KNAH
- Oakley, Utah; United States;
- Broadcast area: Salt Lake City metropolitan area
- Frequency: 101.5 MHz
- Branding: 101.5 Hank FM

Programming
- Format: Country music

Ownership
- Owner: Broadway Media; (Broadway Media LS, LLC);
- Sister stations: KXRK; KYMV; KUDD; KALL; KOVO; KUUU;

History
- First air date: June 28, 2000
- Former call signs: KPKK (2000–2003); KKIK (2003); KEGA (2003–2023);
- Call sign meaning: Hank

Technical information
- Licensing authority: FCC
- Facility ID: 89255
- Class: C
- ERP: 89,000 watts
- HAAT: 647 meters (2,123 ft)
- Transmitter coordinates: 40°52′16″N 110°59′43″W﻿ / ﻿40.87111°N 110.99528°W
- Translators: 92.5 KUUU-HD3 (South Jordan) (104.7 K284AY) Tooele, Utah
- Repeater: See § Repeaters

Links
- Public license information: Public file; LMS;
- Webcast: Listen live
- Website: hankfmutah.com

= KNAH =

Radio station in Oakley–Salt Lake City, Utah

KNAH (101.5 FM, "101.5 Hank FM") is a commercial radio station licensed to Oakley, Utah, United States, and serving the Salt Lake City metropolitan area. It is owned by Broadway Media and features a gold-based country music format. Its studios are on West Broadway (300 South) in Downtown Salt Lake City.

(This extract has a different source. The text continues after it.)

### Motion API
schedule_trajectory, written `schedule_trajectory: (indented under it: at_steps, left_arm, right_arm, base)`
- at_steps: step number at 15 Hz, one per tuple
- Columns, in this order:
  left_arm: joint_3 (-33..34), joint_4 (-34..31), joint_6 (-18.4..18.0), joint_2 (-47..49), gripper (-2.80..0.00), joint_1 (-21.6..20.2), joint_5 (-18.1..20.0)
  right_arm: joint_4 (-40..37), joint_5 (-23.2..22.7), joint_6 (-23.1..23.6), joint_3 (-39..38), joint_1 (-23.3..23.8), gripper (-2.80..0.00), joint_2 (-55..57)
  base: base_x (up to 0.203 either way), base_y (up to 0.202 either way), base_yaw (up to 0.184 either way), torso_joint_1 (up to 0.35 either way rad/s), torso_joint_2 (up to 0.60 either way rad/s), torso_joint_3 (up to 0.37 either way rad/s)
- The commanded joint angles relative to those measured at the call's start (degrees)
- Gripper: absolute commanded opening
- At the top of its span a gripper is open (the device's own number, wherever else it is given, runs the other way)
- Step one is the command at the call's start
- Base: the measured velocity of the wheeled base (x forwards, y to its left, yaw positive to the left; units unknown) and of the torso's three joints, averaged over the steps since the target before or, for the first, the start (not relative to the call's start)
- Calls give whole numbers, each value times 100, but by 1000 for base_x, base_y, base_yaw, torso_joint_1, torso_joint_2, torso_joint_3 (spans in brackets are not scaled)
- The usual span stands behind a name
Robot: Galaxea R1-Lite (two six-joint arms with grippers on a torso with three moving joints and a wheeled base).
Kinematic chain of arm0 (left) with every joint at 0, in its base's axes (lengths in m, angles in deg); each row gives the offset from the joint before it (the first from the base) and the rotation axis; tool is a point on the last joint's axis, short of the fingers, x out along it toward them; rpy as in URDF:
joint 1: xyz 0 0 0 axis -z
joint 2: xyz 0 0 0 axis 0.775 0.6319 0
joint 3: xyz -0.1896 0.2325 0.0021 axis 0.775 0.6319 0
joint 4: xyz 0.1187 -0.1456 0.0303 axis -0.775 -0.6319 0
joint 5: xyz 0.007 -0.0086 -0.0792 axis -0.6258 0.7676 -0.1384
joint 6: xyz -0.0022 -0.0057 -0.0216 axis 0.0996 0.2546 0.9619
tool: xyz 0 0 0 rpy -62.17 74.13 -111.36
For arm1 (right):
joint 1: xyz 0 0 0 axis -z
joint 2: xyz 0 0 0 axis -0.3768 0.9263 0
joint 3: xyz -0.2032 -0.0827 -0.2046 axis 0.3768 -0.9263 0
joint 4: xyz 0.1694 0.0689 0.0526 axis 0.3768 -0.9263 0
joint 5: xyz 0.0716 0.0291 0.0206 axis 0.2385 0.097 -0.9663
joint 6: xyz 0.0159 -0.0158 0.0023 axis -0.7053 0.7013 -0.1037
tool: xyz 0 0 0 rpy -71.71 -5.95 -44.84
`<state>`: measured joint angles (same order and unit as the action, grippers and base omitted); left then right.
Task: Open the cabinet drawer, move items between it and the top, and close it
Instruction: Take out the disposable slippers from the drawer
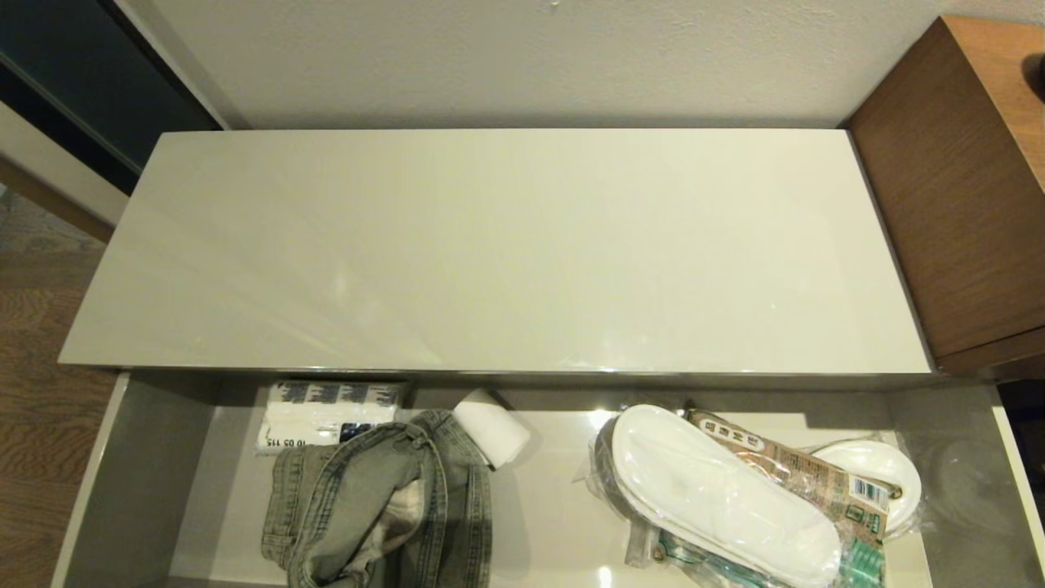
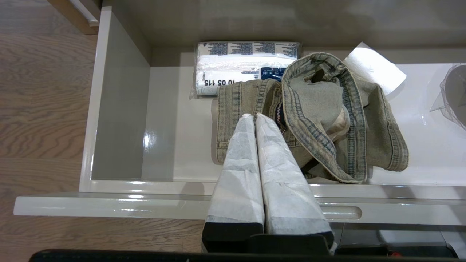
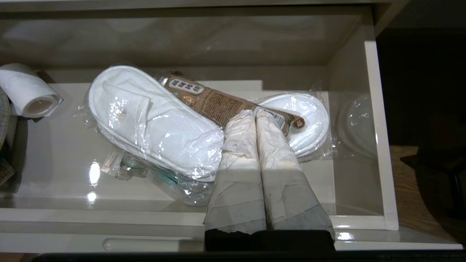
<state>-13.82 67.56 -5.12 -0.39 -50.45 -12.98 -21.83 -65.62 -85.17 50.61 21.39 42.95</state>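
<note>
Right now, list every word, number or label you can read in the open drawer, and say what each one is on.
"10 05 115": on the white plastic-wrapped pack beside the denim garment.
Small print along that pack's far edge: too small to read.
Characters and labels on the brown printed packet lying across the slippers: too blurred to read.
Barcode label on the packet: unreadable.
The top: no text.

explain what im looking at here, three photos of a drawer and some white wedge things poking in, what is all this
It is a two-armed robot photographed by its own cameras. One picture looks down from its head at the bare cabinet top and the open drawer. The other two come from its wrists; the white wedges are its taped fingers. The left gripper and right gripper are both shut and hold nothing. In the drawer lie a denim garment, wrapped white slippers, a brown packet, a paper roll and a white printed pack.
</note>
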Motion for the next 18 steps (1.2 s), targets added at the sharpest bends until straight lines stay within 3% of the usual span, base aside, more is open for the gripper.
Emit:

The transmitter tower is atop Humpy Peak, 50 miles east of Salt Lake City. KNAH also has multiple booster stations to help improve its signal.

==History==
The station signed on the air on June 28, 2000. Its original call sign was KPKK, known as "The Peak."

Former logo

On July 3, 2003, the station changed its call sign to KKIK. On July 30, 2003, the station became KEGA.

On November 10, 2023, at noon, KEGA flipped to Christmas country music. It also applied to change its call sign to KNAH.

On December 26, 2023, at midnight, KEGA rebranded as "101.5 Hank FM" and changed its call sign to KNAH. The first song on "Hank FM" was "The Thunder Rolls" by Garth Brooks.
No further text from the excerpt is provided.